## INSTRUCTIONS FOR THE TASK
Once you reach the line with "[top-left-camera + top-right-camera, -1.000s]" below, copy each line exactly, stopping after the line with "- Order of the", and skip any pictures.

───── DATA FOR THIS TASK

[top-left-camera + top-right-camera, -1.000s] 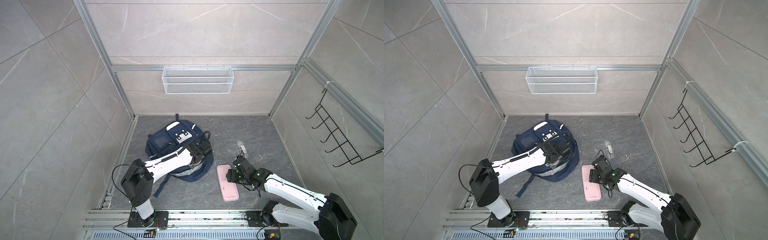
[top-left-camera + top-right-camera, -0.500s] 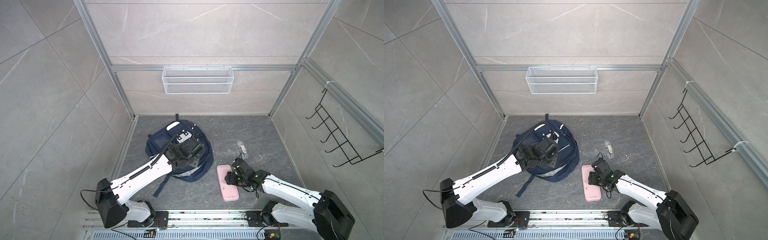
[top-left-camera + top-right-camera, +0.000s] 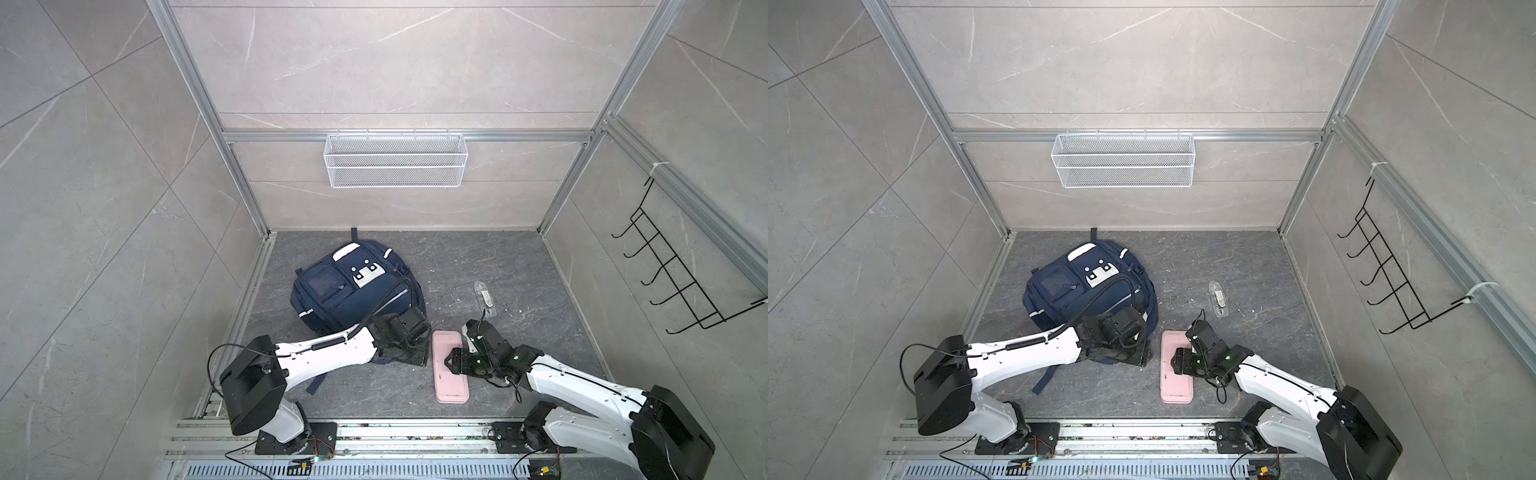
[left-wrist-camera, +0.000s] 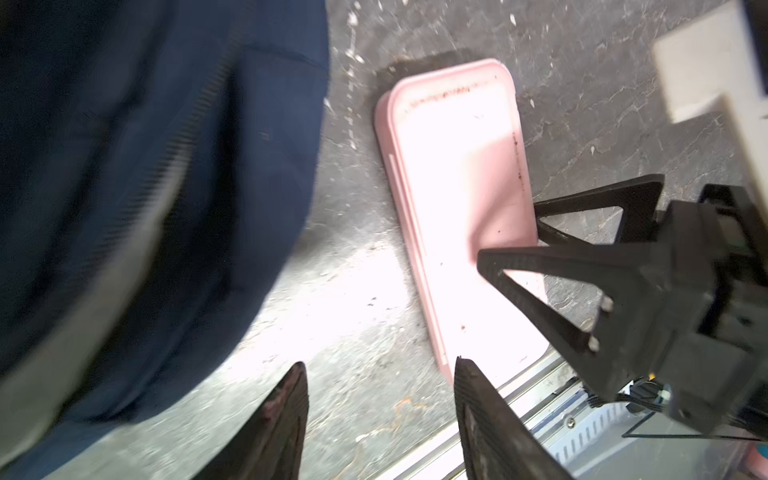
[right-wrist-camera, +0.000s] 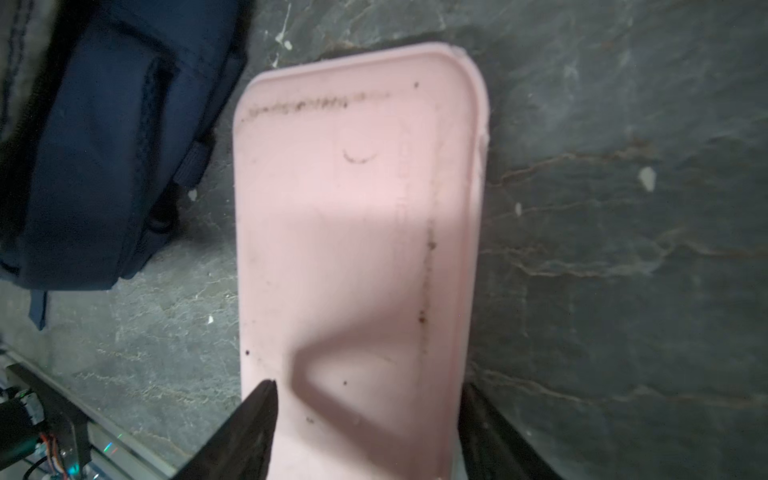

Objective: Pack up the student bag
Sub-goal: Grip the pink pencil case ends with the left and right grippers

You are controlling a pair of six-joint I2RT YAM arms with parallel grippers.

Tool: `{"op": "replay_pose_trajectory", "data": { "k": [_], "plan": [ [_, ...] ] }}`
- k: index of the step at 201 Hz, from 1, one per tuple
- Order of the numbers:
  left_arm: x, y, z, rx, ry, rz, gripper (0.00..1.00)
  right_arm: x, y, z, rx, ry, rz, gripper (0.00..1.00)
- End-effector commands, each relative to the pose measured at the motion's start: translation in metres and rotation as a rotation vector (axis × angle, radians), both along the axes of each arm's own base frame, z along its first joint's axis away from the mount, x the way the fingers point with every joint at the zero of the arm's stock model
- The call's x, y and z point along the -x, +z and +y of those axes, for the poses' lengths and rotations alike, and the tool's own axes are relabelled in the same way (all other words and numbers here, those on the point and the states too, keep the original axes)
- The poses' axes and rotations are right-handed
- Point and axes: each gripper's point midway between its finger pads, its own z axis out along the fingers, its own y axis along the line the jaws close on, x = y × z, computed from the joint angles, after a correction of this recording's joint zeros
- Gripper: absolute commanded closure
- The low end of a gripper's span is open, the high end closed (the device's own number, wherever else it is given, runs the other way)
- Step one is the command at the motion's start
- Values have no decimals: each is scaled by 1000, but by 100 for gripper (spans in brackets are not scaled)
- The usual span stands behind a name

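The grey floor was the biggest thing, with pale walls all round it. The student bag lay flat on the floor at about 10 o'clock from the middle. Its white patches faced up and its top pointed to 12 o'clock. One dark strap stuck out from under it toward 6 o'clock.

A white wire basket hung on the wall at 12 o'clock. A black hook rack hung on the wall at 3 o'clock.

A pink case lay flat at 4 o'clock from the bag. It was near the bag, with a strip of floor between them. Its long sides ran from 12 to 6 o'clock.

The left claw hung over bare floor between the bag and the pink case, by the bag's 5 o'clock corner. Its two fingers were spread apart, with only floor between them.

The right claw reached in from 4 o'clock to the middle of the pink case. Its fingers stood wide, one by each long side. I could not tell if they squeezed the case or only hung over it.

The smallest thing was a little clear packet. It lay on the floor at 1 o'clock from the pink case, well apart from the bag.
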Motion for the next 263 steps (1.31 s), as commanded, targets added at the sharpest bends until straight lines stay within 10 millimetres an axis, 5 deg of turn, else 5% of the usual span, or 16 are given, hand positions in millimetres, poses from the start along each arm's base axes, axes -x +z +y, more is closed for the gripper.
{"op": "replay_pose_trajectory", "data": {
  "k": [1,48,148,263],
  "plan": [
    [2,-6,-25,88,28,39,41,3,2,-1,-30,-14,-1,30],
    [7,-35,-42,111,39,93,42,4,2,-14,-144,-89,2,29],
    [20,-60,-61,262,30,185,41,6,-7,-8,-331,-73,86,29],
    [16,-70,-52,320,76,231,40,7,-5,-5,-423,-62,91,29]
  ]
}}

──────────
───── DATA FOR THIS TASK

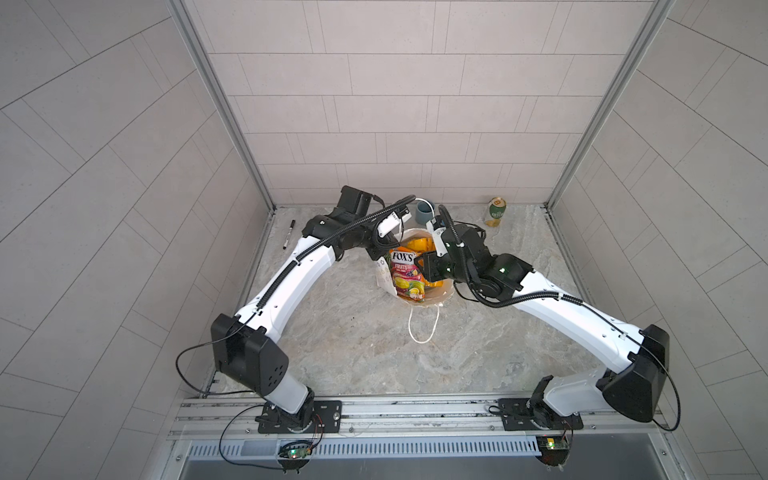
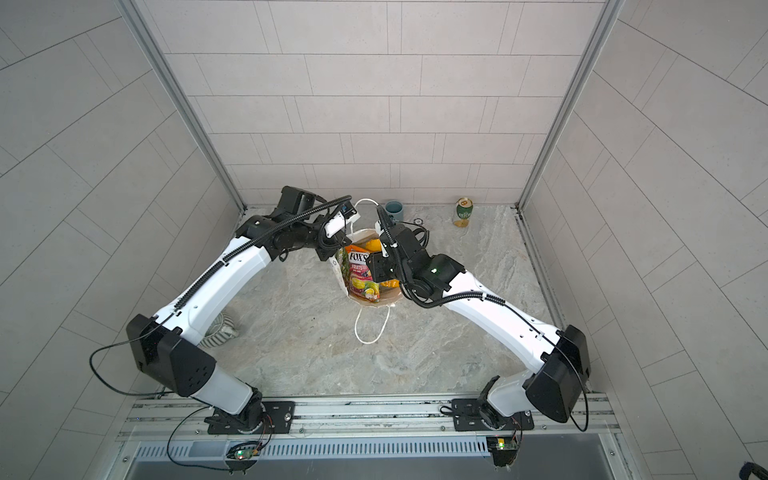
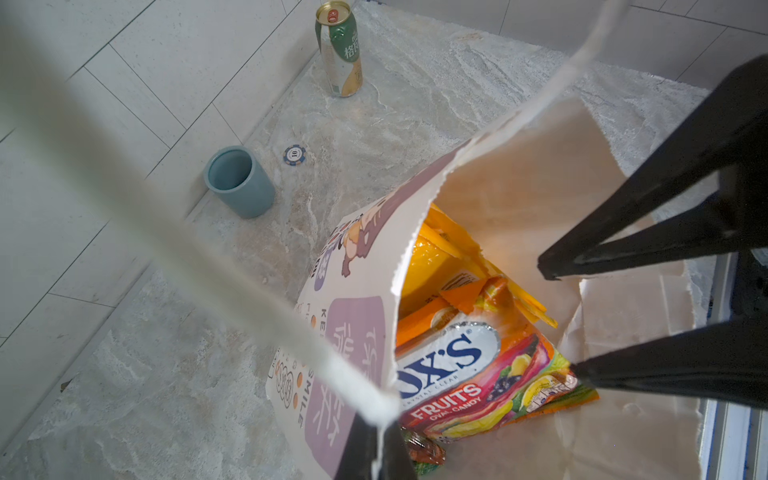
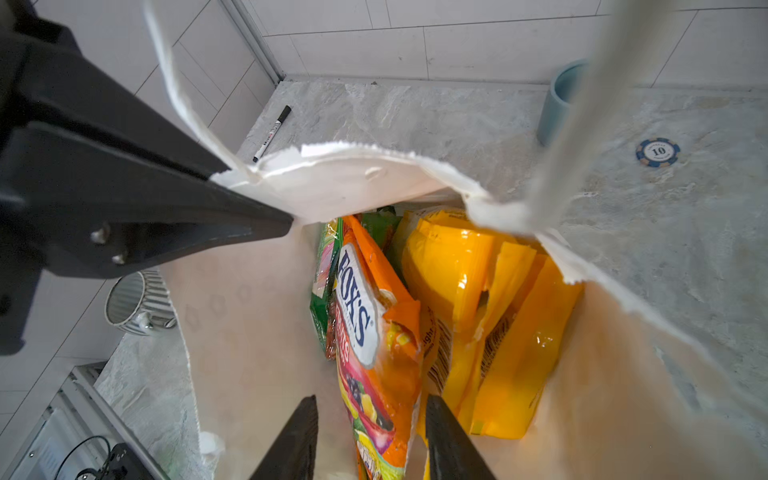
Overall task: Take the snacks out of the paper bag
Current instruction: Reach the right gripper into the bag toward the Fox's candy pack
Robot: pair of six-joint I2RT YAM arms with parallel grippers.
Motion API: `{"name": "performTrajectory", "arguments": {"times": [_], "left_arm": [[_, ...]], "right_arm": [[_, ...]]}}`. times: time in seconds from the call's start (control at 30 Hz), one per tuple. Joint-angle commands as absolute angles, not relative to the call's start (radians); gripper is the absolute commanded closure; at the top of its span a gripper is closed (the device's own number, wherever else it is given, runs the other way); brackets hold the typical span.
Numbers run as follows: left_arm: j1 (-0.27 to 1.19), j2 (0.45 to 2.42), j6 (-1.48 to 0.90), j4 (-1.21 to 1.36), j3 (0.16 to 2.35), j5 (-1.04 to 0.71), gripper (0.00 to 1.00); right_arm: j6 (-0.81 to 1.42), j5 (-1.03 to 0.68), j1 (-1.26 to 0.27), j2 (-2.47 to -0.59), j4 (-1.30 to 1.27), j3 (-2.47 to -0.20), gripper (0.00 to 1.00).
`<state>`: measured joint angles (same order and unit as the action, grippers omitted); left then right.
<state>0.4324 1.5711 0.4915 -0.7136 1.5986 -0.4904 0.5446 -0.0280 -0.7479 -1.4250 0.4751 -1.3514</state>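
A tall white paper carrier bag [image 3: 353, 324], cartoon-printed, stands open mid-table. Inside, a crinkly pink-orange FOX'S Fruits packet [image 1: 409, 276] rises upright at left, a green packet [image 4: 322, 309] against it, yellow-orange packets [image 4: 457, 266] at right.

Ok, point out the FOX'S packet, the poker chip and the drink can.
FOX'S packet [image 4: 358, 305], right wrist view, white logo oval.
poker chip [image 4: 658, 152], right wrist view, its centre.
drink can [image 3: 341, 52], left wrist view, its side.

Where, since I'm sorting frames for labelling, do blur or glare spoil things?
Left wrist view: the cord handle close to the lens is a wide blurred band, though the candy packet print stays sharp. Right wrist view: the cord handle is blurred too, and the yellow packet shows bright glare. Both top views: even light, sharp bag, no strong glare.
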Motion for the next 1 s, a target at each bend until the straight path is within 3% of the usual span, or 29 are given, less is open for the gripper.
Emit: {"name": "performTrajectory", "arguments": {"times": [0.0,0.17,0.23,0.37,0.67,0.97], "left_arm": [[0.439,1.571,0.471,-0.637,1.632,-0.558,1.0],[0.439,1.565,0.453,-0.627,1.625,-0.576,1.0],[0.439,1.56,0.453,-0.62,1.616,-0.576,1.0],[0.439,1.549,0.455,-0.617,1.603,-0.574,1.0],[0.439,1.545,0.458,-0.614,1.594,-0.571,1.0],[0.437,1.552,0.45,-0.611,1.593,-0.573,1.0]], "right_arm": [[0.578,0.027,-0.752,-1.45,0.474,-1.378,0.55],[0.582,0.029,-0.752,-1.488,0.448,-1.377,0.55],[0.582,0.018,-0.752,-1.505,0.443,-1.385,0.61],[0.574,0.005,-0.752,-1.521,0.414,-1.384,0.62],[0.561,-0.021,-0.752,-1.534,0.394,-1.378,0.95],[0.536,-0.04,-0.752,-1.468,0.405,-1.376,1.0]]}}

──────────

## THE ANSWER
[top-left-camera + top-right-camera, -1.000s] 
[top-left-camera + top-right-camera, -0.500s] 
[top-left-camera + top-right-camera, +0.000s] 
[left-wrist-camera, +0.000s] 
[right-wrist-camera, +0.000s] 

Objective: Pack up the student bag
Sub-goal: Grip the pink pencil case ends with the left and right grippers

You are controlling a pair of six-joint I2RT YAM arms with parallel grippers.

Tool: `{"op": "replay_pose_trajectory", "data": { "k": [_], "plan": [ [_, ...] ] }}`
- k: index of the step at 201 Hz, from 1, one per tuple
- Order of the numbers:

Nothing else is needed to complete this exercise.